El Brenta es un río que nace del Lago de Caldonazzo y fluye a través del Valle de la Valsugana hasta Bassano del Grappa, donde empieza su curso de llanura, alcanza Padua en la zona norte y aquí se divide. Un brazo sigue derecho hacia el sur de la laguna de Venecia, mientras que el otro, un canal artificial realizado por los venecianos, el famoso y antiguo Naviglio del Brenta, a Noventa Padovana se desvia hacia Strà, Dolo, Mira llegando hasta Fusina y desde luego a Venecia. Noventa Padovana era el antiguo puerto fluvial de Padua a orillas del Brenta; los barcos se paraban en Noventa y los pasajeros y las mercancías llegaban hasta Padua con carros y carrozas. En 1209 se completó el corte del Canal del Piovego, largo 10 km, de Padova a Strà, que hace desembocar en el Brenta las aguas del Río Bacchiglione, comunicando directamente Padua con el Naviglio del Brenta y entonces con Venecia. Con la abertura del Canal del Piovego y la creación del puerto fluvial del Portello, la navegación hacia Padua se desarrolló muy rápidamente.
Hoy en día la navegación fluvial en Padua ofrece unos itinerarios turísticos muy agradables y cotizados.
Excursiones en barco en la ciudad de Padua
Muy agradable la navegación por los canales de la ciudad entre el verde y las murallas renacentistas.
Excursiones en barco a las Villas Vénetas de la Ribera del Río Brenta
Famosa en todo el mundo, la navegación de Padua a las Villas Vénetas de la Ribera del Brenta.
En el pasado los barcos se llamaban Burchielli; navegando a lo largo del mismo recorrido que hacían los burchielli venecianos del siglo XVIII, el viaje empieza en Padua y después de cinco esclusas, que permiten bajar el desnivel de agua de casi 10 metros y diez puentes giratorios, acaba en Venecia, Plaza San Marco. Hoy todos los barcos que recorren el Río Brenta de Padua hasta Venecia y viceversa, son barcos de motor y se llaman burchielli. Los nombres de cada embarcación varía según la sociedad de navegación: unos son modernos en metal, otros son tradicionales y antiguos barcos de madera, como los burci. Herederos de las antiguas tradiciones, estas modernas, confortables y panorámicas embarcaciones surcan las aguas del Río Brenta, lentamente, mientras las guías explican la historia, la cultura y el arte, atestiguados por las Villas del Brenta.

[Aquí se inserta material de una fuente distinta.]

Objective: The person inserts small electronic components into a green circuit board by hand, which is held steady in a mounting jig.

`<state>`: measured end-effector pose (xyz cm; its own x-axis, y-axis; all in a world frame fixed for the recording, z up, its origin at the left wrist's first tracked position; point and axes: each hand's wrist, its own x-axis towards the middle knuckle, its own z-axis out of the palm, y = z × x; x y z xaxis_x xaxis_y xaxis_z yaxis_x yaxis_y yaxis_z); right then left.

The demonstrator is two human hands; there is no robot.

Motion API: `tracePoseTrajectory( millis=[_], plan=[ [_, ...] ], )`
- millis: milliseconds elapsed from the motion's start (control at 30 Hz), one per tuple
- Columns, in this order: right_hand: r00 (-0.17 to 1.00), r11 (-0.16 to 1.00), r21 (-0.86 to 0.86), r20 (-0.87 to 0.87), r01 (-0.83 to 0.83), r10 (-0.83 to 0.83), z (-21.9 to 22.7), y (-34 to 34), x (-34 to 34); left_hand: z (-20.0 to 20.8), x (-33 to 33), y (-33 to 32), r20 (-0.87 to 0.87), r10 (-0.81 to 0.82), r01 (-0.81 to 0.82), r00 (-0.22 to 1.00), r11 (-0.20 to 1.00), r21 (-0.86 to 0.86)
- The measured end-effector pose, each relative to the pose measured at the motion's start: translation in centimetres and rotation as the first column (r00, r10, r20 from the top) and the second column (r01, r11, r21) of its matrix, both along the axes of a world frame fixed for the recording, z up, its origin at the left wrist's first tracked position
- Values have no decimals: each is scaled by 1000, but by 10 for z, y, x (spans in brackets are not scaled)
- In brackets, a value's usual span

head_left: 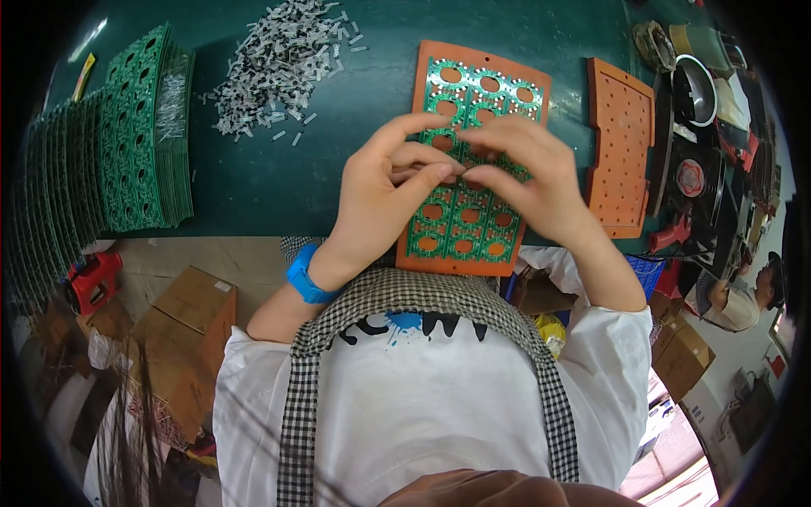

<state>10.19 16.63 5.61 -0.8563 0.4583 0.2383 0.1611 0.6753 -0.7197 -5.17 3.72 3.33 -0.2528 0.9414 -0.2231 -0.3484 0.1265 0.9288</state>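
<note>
While your L hand (pixel 380 186), w/ a bright blue band (pixel 306 275) on the wrist, & your R hand (pixel 536 173) nearly meet at the fingertips, fingers curled in, can't tell if they're gripping a small part. Below them is a green circuit-board panel w/ oval cutouts (pixel 451 205), on a flat orange rectangular plate (pixel 456 264) at your edge of the dark green table (pixel 245 190). Loose pile of tiny grey-&-black parts (pixel 283 63) up L, stacked green circuit boards (pixel 133 135) further L, 2nd orange plate w/ small holes (pixel 621 144) on your R.
</note>
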Motion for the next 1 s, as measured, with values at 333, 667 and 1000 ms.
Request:
tracePoseTrajectory(
  millis=[333,667,1000],
  plan=[
    [956,982,35,227,184,-188,-10,51,32,-12,-61,-17,-990,102,-385,102,921,56],
    [962,990,87,240,114,-132,-14,55,27,-23,-82,-27,-976,59,-335,210,942,-15],
    [985,954,282,106,101,-135,-25,51,35,-17,-79,-21,-969,100,-249,227,968,41]
  ],
)
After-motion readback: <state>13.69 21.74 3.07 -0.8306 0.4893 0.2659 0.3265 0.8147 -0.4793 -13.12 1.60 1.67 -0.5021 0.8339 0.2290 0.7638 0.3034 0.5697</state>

Excursiones en barco en el Río Bacchiglione
Un atractivo itinerario fluvial naturista entre el verde luxuriante, la navegación de Padua hasta Selvazzano, a lo largo del río Bacchiglione.
Excursiones en barco a lo largo de la Ribera Euganea
Muy interesante este itinerario de Padua a Monselice con tradicionales embarcaciones de madera; era el antiguo itinerario amado por Francisco Petrarca que atraído por belleza de estos lugares, amaba componer sus rimas, durante la navegación de la Ribera Euganea para llegar a su viña de Arquà: "ameno recesso tra i Colli Euganei, in deliziosa e salubre postura". [agradable lugar entre las Colina Euganeas, en posición magnífica y saludable]
Excursiones en barco de Pontelongo a la laguna de Venecia
Agradable, además la navegación , durante el verano, en julio y agosto, de Pontelongo a Venecia y sus islas.